WORK TO COMPLETE -
Extract exactly the lines from the top of the records through the line containing "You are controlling", and keep pictures out of the copy.

Stored entries -
_ _ _
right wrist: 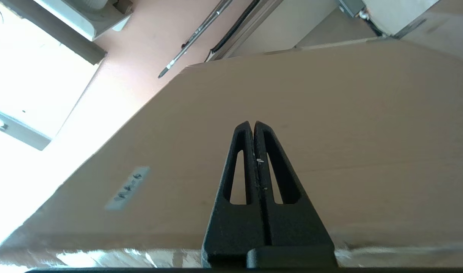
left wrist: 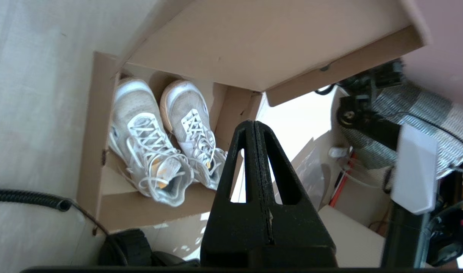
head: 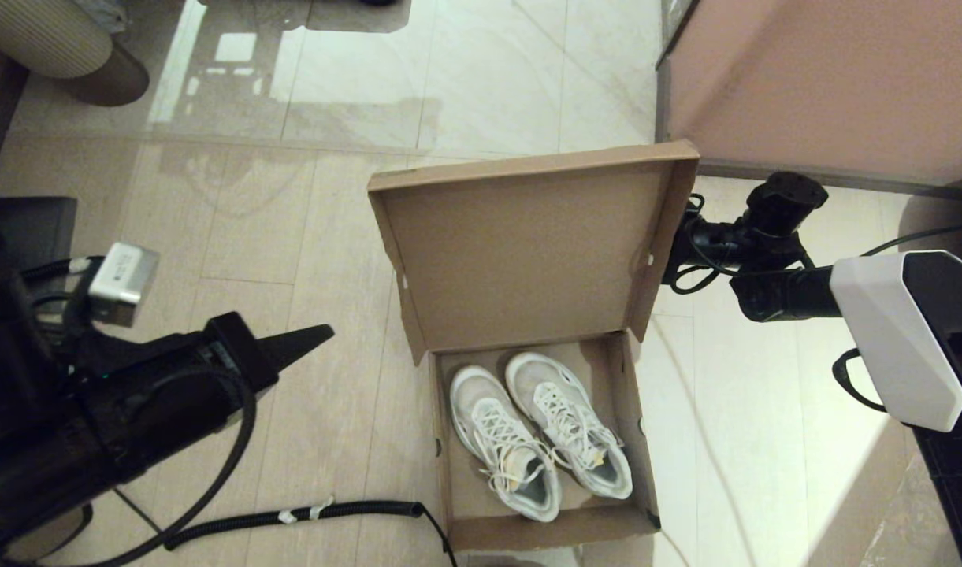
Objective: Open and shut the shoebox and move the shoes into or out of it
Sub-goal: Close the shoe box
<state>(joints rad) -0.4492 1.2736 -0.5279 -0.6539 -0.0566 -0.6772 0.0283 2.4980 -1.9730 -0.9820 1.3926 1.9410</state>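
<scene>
The shoes (head: 540, 433) lay side by side in the shoebox (head: 630, 409), which stood on the floor (head: 323, 236) before the robot. Their toes pointed toward the raised lid (head: 528, 252) and their heels toward the robot, the long axis tilted a little to the robot's left at the toe end. The lid stood nearly upright at the far side, so the box was open from above.

The left claw (head: 323, 335) hovered well to the left of the box and above the floor, its fingers pressed together and empty. Its tip pointed toward the box's left wall, so the shoes lay to its right and lower down. The right claw (right wrist: 253, 125) was behind the lid's right edge, also closed on nothing. With the lid between that claw and the shoes, the left one probably had the freer path to them, while the right was better placed to push the lid shut.

The head view showed the whole layout but hid the right claw's fingers behind the lid. The right wrist view showed those fingers against the lid's outer face and its white label (right wrist: 127, 187). The left wrist view showed the yellowish insoles (left wrist: 161, 182) and the shoes under the lid's overhang. A black cable (head: 307, 516) ran along the floor near the box's front left corner.
</scene>
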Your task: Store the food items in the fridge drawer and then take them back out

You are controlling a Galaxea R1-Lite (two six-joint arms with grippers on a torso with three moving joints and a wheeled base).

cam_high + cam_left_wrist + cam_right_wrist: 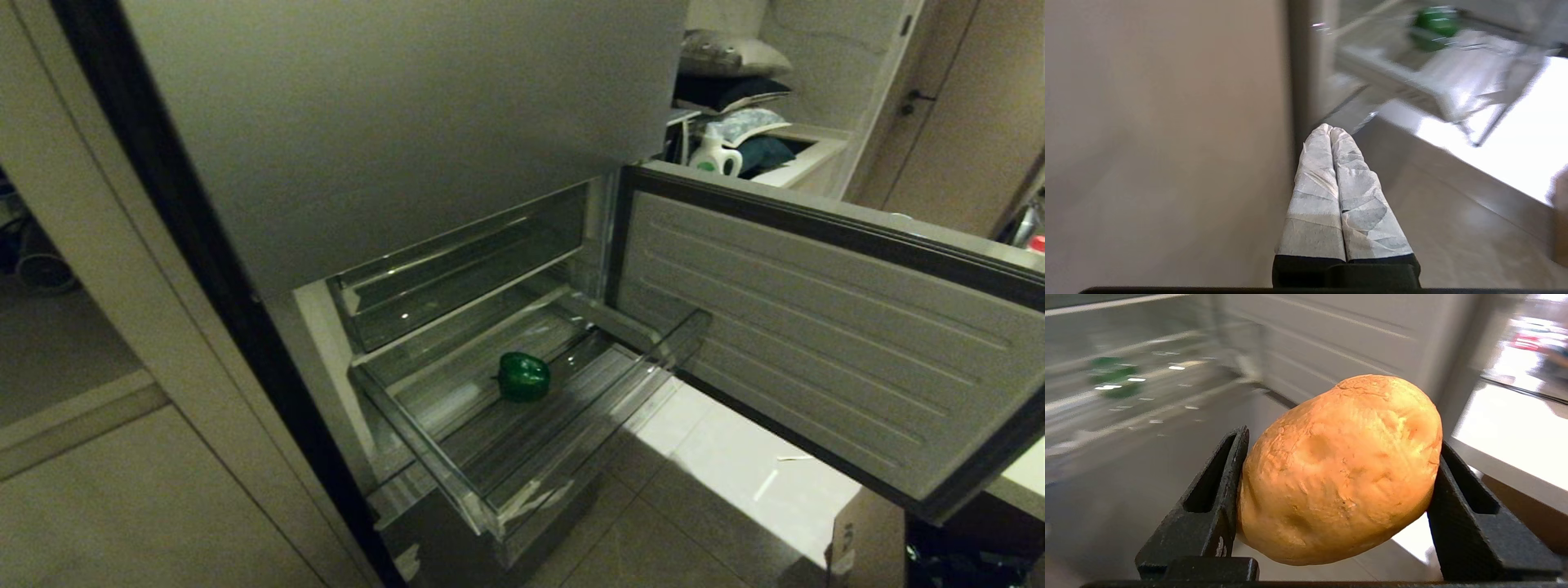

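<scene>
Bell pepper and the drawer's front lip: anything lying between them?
No. In the head view the bell pepper sits alone in the fridge drawer; only bare ribbed floor runs from it to the front lip. The potato is clamped in the right gripper.

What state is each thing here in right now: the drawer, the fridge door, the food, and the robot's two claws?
Fridge drawer: pulled out, holding only the pepper.
Fridge door: swung open.
Green bell pepper: lying in the drawer.
Potato: clamped in the right gripper.
Left gripper: shut, empty, outside the fridge.
</scene>
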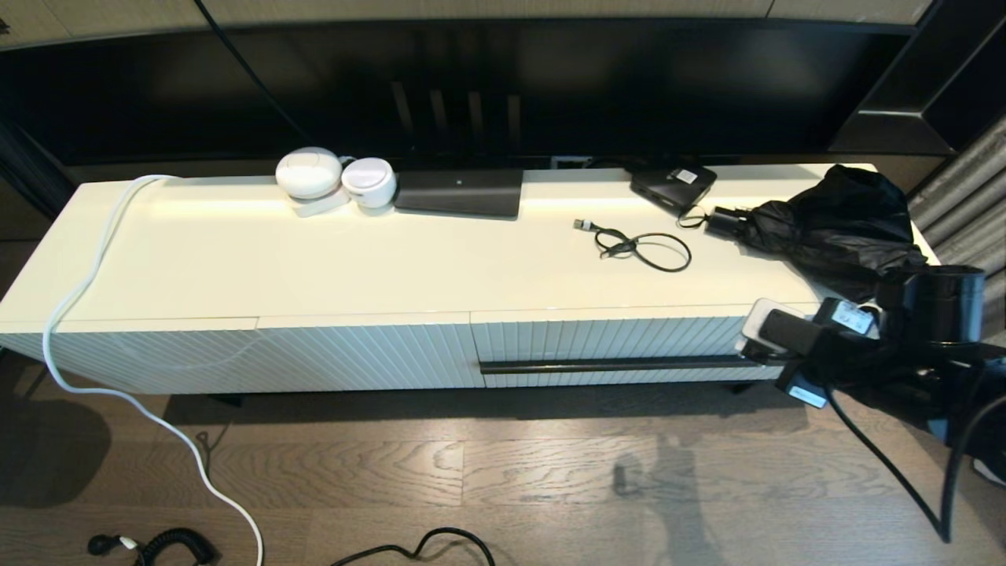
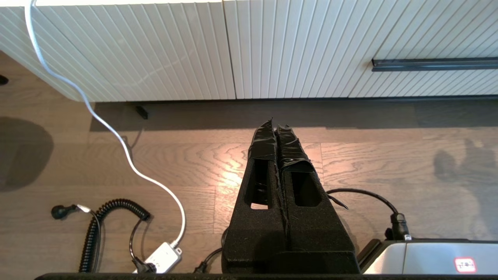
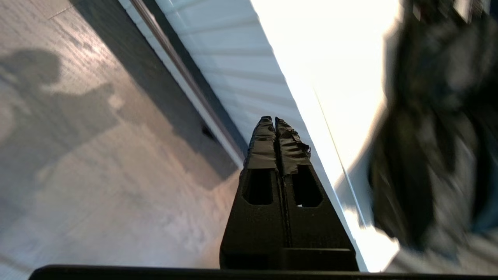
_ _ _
ANSWER TO THE EXERCISE -
right wrist: 
left wrist: 
head: 
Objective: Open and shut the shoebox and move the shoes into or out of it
Sub-goal: Close the shoe box
<state>(joints rad) -0.4492 1.2736 -0.5279 -0.6539 -0.0566 -0.6772 0.0283 2.4980 -1.9730 -0.9820 1.3926 1.9410</state>
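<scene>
The shoes (head: 540, 433) lay side by side in the shoebox (head: 630, 409), which stood on the floor (head: 323, 236) before the robot. Their toes pointed toward the raised lid (head: 528, 252) and their heels toward the robot, the long axis tilted a little to the robot's left at the toe end. The lid stood nearly upright at the far side, so the box was open from above.

The left claw (head: 323, 335) hovered well to the left of the box and above the floor, its fingers pressed together and empty. Its tip pointed toward the box's left wall, so the shoes lay to its right and lower down. The right claw (right wrist: 253, 125) was behind the lid's right edge, also closed on nothing. With the lid between that claw and the shoes, the left one probably had the freer path to them, while the right was better placed to push the lid shut.

The head view showed the whole layout but hid the right claw's fingers behind the lid. The right wrist view showed those fingers against the lid's outer face and its white label (right wrist: 127, 187). The left wrist view showed the yellowish insoles (left wrist: 161, 182) and the shoes under the lid's overhang. A black cable (head: 307, 516) ran along the floor near the box's front left corner.
</scene>
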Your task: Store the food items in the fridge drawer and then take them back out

You are controlling a Galaxea R1-Lite (two six-joint arms with grippers on a torso with three moving joints and a wheeled base).

With this output, the exercise is done.